◆ WHAT TO WORK ON ◆
Copying rule for the data below: take the line containing "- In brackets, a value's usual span" and every line after it to the end, exactly, and drop all pictures.
--- SUPPLIED MATERIAL Enclosed Below ---
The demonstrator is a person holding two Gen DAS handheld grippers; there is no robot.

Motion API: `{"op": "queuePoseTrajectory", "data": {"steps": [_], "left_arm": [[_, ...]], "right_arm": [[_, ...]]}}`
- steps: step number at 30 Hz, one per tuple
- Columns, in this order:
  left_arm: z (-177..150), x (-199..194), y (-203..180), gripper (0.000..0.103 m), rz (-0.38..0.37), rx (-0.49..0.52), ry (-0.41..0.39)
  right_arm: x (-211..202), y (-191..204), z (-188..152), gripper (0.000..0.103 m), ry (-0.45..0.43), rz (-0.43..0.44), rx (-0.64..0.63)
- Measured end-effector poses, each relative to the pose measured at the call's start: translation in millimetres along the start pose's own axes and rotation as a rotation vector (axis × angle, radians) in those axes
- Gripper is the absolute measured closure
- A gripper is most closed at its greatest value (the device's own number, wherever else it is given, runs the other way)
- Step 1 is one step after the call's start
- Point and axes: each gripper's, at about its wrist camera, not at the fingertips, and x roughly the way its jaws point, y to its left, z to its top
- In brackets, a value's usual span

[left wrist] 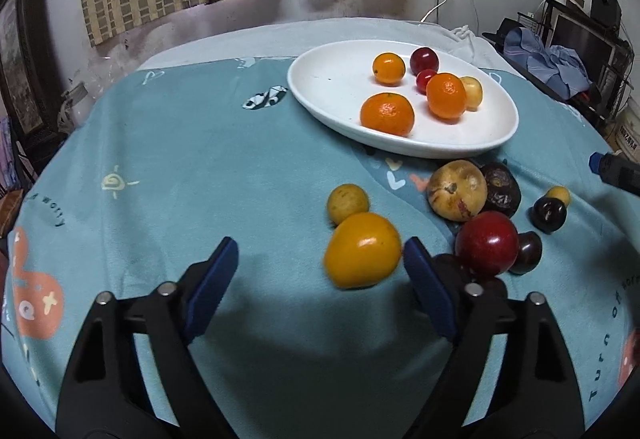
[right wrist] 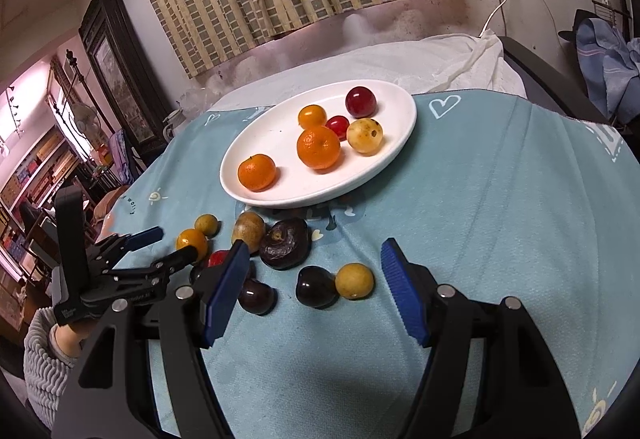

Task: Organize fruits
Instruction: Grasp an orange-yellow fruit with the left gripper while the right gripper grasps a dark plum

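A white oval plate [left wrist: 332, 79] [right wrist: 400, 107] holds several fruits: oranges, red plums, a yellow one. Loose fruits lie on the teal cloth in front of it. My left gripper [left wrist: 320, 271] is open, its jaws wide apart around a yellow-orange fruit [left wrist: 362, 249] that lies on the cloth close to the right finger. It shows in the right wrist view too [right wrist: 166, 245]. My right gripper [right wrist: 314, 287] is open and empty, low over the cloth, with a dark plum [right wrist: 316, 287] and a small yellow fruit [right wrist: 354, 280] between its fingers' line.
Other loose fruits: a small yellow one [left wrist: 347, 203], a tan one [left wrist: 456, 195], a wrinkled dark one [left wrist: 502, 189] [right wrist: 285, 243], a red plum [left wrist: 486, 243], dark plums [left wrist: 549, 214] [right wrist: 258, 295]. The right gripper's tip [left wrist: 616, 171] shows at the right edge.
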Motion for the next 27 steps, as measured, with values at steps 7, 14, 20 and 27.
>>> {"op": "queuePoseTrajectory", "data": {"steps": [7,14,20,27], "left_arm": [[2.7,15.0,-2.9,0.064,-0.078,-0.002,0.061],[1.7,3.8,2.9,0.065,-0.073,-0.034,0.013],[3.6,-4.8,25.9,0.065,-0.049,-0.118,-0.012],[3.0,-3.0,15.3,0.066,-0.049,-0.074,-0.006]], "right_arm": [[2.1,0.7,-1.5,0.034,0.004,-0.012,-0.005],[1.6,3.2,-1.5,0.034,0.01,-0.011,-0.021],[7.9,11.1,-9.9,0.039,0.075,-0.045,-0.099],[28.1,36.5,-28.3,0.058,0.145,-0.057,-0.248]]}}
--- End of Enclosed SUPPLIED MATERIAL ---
◆ OUTPUT FOR THIS TASK ◆
- In brackets, a value's usual span

[left wrist] 
[right wrist] 

Task: Organize fruits
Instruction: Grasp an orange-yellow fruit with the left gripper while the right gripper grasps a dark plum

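A white oval plate [left wrist: 332, 79] [right wrist: 400, 107] holds several fruits: oranges, red plums, a yellow one. Loose fruits lie on the teal cloth in front of it. My left gripper [left wrist: 320, 271] is open, its jaws wide apart around a yellow-orange fruit [left wrist: 362, 249] that lies on the cloth close to the right finger. It shows in the right wrist view too [right wrist: 166, 245]. My right gripper [right wrist: 314, 287] is open and empty, low over the cloth, with a dark plum [right wrist: 316, 287] and a small yellow fruit [right wrist: 354, 280] between its fingers' line.
Other loose fruits: a small yellow one [left wrist: 347, 203], a tan one [left wrist: 456, 195], a wrinkled dark one [left wrist: 502, 189] [right wrist: 285, 243], a red plum [left wrist: 486, 243], dark plums [left wrist: 549, 214] [right wrist: 258, 295]. The right gripper's tip [left wrist: 616, 171] shows at the right edge.
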Motion for the next 27 steps, as measured, with values at steps 7, 14, 20 and 27.
>>> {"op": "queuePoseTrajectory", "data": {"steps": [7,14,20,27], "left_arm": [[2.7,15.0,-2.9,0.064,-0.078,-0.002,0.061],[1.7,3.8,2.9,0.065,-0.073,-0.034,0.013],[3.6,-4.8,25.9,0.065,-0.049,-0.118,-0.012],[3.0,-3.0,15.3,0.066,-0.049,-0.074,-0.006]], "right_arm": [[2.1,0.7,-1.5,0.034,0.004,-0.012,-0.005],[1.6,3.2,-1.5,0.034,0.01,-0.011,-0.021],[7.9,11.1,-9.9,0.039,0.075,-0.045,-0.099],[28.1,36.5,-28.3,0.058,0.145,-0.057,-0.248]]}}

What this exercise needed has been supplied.